***** Data section

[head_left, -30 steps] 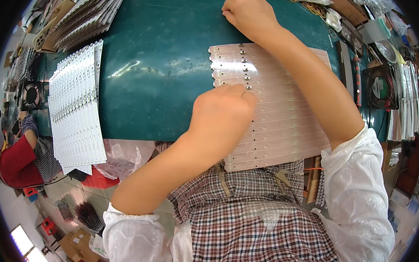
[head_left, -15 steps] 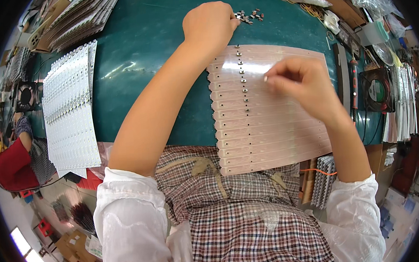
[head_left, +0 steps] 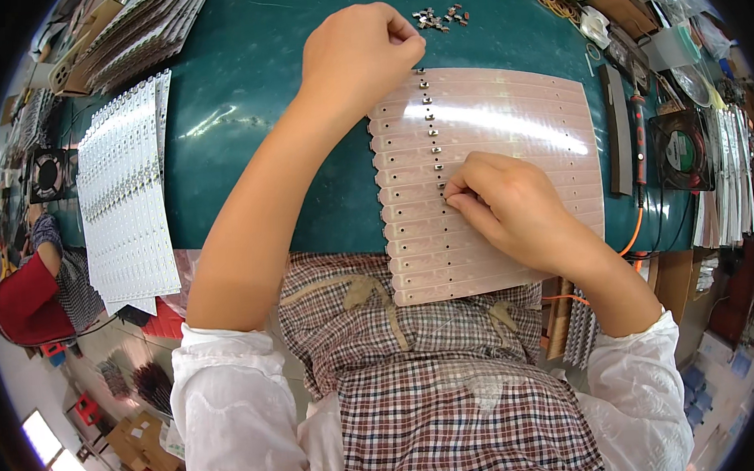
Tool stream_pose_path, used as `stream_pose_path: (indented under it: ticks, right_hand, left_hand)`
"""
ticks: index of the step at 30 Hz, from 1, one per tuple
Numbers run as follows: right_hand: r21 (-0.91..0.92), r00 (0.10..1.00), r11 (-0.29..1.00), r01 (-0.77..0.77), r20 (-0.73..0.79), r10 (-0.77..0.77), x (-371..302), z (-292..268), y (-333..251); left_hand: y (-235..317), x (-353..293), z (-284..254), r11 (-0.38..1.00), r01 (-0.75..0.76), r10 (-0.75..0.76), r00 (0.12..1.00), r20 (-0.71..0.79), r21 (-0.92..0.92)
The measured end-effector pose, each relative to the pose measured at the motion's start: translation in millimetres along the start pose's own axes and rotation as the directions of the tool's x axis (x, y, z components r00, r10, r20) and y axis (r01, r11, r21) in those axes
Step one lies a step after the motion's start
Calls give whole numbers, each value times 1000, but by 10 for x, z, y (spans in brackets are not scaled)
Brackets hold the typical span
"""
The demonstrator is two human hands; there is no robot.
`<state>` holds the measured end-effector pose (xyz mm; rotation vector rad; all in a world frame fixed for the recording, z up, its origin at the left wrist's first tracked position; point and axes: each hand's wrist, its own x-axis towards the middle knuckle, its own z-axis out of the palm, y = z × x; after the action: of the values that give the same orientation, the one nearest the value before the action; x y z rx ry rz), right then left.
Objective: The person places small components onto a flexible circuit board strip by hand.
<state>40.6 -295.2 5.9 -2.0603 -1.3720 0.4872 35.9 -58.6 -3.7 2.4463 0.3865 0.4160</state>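
A pale pink panel of joined strips (head_left: 516,244) lies before me at the table's front edge. Small metal parts (head_left: 436,150) sit in a column down its left side; dark holes continue that line below. My right hand (head_left: 513,205) is over the panel, thumb and forefinger pinched at the lower end of the column on a tiny metal part mostly hidden by the fingertips. Beyond the panel's far left corner, my left hand (head_left: 364,53) is closed, its fingertips pressed together beside a loose pile of small metal parts (head_left: 441,18). What it holds, if anything, is hidden.
White strip boards (head_left: 128,190) are stacked at left, more boards (head_left: 149,33) behind them. On the right are an orange-and-black handled tool (head_left: 640,142), a dark bar (head_left: 617,130) and a fan (head_left: 681,152). Another person (head_left: 31,295) sits far left.
My right hand has come down and left onto the column of metal parts, still pinched. My left hand has shifted slightly left, away from the loose pile.
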Motion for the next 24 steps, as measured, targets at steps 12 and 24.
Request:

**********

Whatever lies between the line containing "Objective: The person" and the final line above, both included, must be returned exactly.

Response to this exercise »
Objective: The person places small components onto a flexible circuit board strip by hand.
<state>40.6 -295.2 5.9 -2.0603 -1.3720 0.4872 35.9 -58.6 -3.7 2.4463 0.3865 0.4160</state>
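A pale pink panel of joined strips (head_left: 516,244) lies before me at the table's front edge. Small metal parts (head_left: 436,150) sit in a column down its left side; dark holes continue that line below. My right hand (head_left: 513,205) is over the panel, thumb and forefinger pinched at the lower end of the column on a tiny metal part mostly hidden by the fingertips. Beyond the panel's far left corner, my left hand (head_left: 364,53) is closed, its fingertips pressed together beside a loose pile of small metal parts (head_left: 441,18). What it holds, if anything, is hidden.
White strip boards (head_left: 128,190) are stacked at left, more boards (head_left: 149,33) behind them. On the right are an orange-and-black handled tool (head_left: 640,142), a dark bar (head_left: 617,130) and a fan (head_left: 681,152). Another person (head_left: 31,295) sits far left.
My right hand has come down and left onto the column of metal parts, still pinched. My left hand has shifted slightly left, away from the loose pile.
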Motion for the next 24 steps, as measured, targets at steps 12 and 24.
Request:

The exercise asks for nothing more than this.